**WHAT YOU HAVE TO DO:** The answer must be every line below that contains the string "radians".

**EXERCISE INPUTS:**
================================

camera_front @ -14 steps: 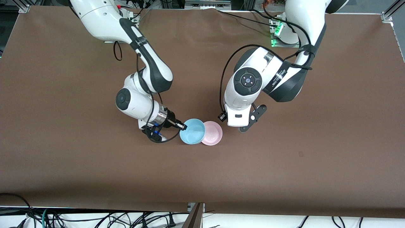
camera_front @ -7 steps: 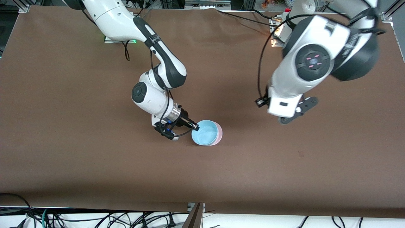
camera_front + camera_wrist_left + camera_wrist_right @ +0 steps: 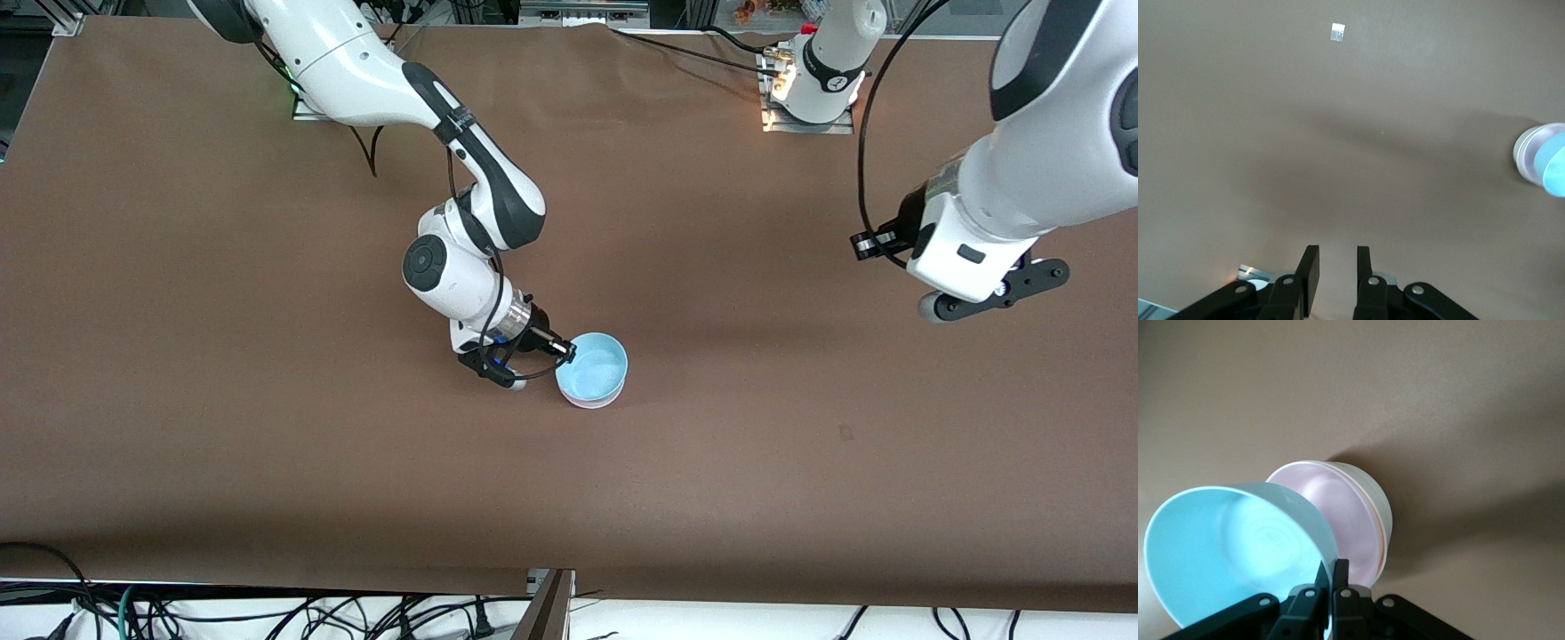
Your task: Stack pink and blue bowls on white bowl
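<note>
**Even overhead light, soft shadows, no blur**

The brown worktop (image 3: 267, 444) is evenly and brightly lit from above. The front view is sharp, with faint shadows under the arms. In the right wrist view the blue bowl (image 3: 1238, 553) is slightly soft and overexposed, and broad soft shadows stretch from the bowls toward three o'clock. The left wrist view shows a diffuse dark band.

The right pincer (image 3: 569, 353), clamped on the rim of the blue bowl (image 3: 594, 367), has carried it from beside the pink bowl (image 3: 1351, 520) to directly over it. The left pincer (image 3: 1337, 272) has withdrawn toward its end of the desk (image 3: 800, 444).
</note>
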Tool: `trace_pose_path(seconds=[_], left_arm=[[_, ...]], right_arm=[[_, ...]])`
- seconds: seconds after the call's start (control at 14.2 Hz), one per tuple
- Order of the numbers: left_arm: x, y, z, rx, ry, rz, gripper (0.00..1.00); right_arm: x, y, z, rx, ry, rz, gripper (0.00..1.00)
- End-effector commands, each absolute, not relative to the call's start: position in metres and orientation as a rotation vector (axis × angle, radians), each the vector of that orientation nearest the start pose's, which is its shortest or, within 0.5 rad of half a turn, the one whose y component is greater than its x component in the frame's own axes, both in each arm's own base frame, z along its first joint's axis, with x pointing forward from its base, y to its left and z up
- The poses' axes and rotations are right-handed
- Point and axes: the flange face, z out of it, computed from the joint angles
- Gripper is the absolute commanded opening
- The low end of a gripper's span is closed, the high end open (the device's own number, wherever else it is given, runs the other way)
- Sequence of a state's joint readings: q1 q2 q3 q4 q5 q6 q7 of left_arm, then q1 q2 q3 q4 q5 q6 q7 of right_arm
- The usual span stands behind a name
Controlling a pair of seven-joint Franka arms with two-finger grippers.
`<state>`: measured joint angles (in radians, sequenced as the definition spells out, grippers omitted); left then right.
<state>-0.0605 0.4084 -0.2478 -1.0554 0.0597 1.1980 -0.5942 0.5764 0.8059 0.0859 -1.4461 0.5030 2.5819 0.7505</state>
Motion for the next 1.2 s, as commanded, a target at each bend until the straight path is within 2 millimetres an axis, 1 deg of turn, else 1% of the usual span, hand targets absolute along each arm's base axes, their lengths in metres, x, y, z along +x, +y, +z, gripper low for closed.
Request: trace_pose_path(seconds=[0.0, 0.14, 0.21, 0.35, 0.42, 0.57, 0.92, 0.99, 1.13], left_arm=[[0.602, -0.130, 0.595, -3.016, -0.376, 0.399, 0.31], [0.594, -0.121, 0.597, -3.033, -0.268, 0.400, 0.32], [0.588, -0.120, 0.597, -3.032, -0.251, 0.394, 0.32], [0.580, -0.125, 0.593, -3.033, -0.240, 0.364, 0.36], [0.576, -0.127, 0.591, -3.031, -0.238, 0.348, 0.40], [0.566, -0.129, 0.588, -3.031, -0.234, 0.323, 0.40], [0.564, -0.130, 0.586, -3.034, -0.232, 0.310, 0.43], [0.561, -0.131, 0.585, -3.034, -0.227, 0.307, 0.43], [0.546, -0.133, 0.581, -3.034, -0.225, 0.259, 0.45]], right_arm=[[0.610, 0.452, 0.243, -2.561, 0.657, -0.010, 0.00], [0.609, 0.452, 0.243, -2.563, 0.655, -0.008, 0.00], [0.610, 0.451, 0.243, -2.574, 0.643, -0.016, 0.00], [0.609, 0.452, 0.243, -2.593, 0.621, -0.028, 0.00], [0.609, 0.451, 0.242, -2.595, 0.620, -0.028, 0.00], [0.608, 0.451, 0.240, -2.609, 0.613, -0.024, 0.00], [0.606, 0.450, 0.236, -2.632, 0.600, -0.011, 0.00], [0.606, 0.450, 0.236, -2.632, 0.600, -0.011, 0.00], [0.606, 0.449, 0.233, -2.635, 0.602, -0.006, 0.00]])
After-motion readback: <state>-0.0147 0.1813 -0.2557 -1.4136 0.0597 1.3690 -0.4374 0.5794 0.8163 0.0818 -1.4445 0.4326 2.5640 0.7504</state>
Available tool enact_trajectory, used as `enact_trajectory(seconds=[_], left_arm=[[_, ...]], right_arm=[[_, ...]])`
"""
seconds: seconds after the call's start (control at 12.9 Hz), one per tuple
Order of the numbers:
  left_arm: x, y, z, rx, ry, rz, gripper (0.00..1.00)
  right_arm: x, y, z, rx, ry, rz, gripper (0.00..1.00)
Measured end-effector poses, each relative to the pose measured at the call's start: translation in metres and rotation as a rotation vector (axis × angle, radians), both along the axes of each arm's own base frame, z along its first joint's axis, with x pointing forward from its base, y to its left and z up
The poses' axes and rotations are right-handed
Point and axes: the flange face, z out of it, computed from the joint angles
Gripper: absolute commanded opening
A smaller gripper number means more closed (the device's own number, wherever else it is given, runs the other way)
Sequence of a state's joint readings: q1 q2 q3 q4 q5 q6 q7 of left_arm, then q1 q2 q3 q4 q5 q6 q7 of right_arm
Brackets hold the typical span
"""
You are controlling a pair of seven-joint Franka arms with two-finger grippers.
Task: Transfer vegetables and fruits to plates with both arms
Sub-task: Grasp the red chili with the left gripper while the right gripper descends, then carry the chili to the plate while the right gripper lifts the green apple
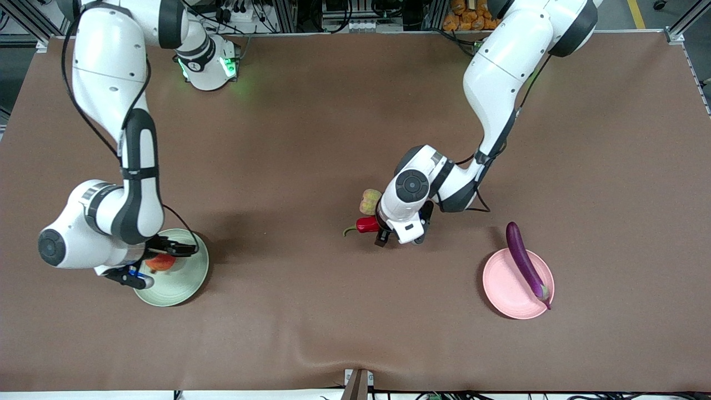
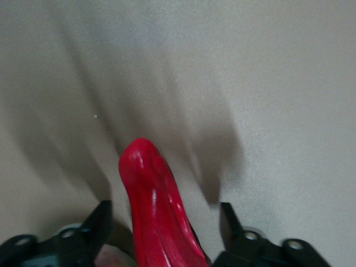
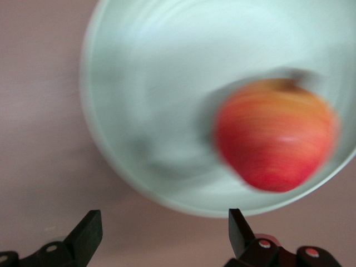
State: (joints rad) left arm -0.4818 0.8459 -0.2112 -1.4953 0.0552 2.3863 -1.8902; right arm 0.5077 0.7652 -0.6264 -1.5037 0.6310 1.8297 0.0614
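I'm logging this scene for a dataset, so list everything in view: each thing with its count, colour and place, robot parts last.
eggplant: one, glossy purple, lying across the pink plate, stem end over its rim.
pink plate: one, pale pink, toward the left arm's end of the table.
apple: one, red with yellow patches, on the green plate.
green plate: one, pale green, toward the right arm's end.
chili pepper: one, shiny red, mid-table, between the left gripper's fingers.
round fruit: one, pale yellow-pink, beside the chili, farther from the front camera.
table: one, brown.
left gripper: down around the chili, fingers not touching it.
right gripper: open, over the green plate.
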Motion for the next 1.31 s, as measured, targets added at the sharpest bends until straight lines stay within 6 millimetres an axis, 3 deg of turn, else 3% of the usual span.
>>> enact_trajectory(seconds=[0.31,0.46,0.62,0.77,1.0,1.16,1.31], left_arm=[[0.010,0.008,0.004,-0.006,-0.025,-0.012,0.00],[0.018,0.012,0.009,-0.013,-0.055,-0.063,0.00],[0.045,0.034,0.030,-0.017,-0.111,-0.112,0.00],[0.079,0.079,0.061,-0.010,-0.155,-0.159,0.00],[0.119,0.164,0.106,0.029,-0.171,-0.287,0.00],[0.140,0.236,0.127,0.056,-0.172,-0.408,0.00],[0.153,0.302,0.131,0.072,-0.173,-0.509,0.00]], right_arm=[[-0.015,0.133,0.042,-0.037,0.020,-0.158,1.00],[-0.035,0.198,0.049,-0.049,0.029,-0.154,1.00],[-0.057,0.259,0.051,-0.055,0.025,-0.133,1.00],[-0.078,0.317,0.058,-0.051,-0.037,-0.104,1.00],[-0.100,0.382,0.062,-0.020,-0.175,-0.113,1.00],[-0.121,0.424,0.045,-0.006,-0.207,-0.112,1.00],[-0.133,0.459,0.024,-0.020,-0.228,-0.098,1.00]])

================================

**EXPECTED ANSWER:**
- End-effector commands, each absolute, not relative to the call's start: position in metres and orientation as a rotation vector (axis × angle, radians), each the vector of that orientation nearest the start pose's, which is its shortest or, within 0.5 rad of half a turn, the one whose y component is greater than its x component in the frame's own axes, both in each arm's own base frame, z along its first joint's axis, with x pointing forward from its base, y to its left and z up
`<state>`: measured joint angles (in radians, sequenced as the definition spells out, grippers omitted); left then right.
Measured end-effector poses, each relative to the pose measured at the call's start: translation in metres and rotation as a rotation vector (axis × angle, radians), both along the axes of each arm's own base frame, z along its first joint's axis, with x pointing forward from its base, y to its left and z up

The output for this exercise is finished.